*** Begin section ***

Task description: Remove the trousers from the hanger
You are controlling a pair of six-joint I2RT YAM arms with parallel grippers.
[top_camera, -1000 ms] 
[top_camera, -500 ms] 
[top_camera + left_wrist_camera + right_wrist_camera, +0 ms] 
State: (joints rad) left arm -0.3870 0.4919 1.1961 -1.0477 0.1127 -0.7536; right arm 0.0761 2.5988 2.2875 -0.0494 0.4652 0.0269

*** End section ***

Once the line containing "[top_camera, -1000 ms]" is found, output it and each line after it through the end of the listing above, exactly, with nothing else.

[top_camera, -1000 ms] 
[top_camera, -500 ms] 
[top_camera + left_wrist_camera + right_wrist_camera, +0 ms] 
State: (joints rad) left arm -0.3870 0.4919 1.1961 -1.0477 0.1127 -0.7536; right arm 0.0761 2.5988 2.2875 -0.0494 0.4652 0.0269

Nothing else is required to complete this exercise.